ATLANTA - Georgia lawmakers want the federal agency that manages the state's system of manmade lakes to explore the potential of a faster, cheaper solution to the state's water supply needs.
The House unanimously passed a resolution Friday that urges the U.S. Army Corps of Engineers and Congress to examine the costs and effects of raising the levels of the lakes at full pool, an idea that began with the Lake Lanier Association.
The group of lakefront property owners has sent the Army Corps a letter asking it to look into raising the lake's level from 1,071 feet above sea level to 1,073 feet as an alternative to building expensive reservoirs.
"This minor raising would add an additional quantity of water supply equal in size to building another Lake Seminole,'' said Rep. John Heard, R-Lawrenceville, the resolution's sponsor.

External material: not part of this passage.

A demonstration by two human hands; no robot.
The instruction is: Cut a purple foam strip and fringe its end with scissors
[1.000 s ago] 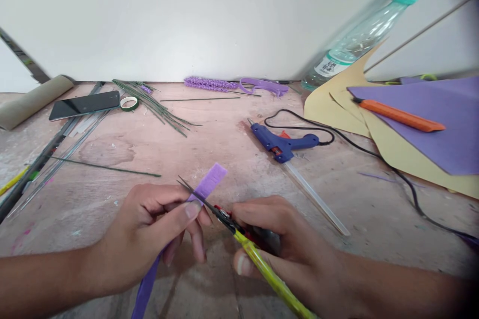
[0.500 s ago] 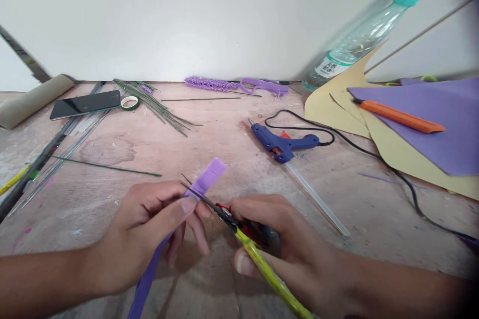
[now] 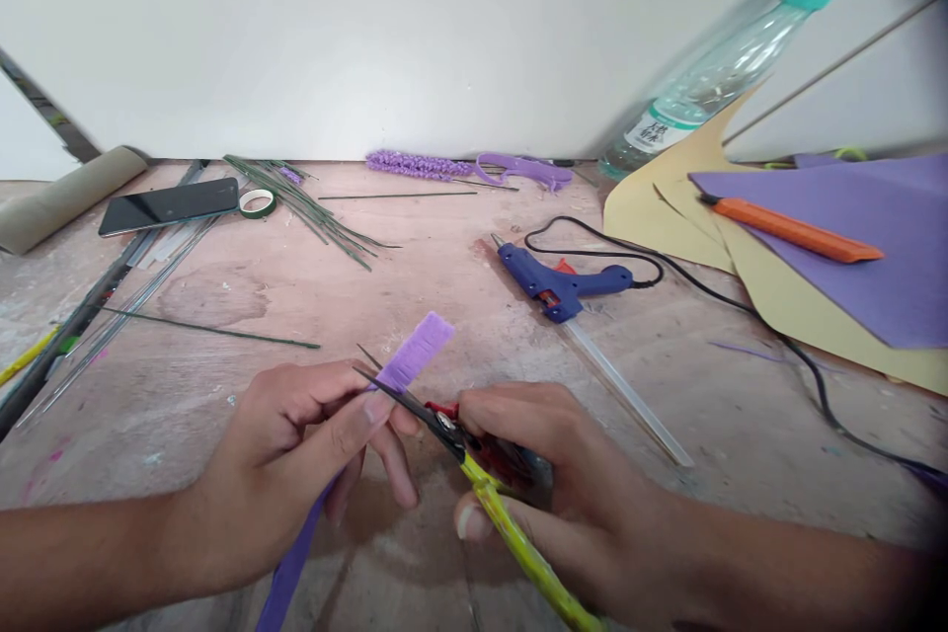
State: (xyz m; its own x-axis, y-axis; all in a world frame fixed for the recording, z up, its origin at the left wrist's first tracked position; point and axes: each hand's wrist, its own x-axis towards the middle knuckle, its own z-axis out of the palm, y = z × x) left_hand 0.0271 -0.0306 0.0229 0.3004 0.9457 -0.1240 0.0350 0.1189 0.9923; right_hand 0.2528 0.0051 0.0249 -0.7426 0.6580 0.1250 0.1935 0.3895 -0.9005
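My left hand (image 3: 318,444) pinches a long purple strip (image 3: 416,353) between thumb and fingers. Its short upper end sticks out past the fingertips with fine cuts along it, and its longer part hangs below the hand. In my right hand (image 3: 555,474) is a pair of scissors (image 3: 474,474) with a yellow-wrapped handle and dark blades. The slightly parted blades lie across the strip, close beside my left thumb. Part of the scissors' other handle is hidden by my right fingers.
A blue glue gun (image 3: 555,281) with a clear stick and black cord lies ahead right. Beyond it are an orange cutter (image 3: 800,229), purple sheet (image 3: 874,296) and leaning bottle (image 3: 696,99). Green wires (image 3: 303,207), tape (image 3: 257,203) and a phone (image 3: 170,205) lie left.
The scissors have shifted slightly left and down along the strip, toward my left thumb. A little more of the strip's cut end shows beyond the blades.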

Heard introduced the resolution as specific to Lake Lanier, but the House Natural Resources and Environment Committee broadened it to seek a study of raising levels of all of the lakes managed by the Corps, including lakes Hartwell and Russell on the Savannah River and West Point Lake and Lake Seminole along the lower Chattahoochee River.
"Water quantity is a major issue,'' Heard told his House colleagues. "Raising the levels of the pools would take care of a lot of our needs.''
House members approved the resolution 153-0 without debate and sent it to the Senate.
A similar resolution also is pending in the upper chamber. However, the Senate measure - sponsored by freshman Sen. Lee Hawkins, R-Gainesville, would only apply to Lake Lanier.
It cleared the Senate Natural Resources and Environment Committee on Thursday.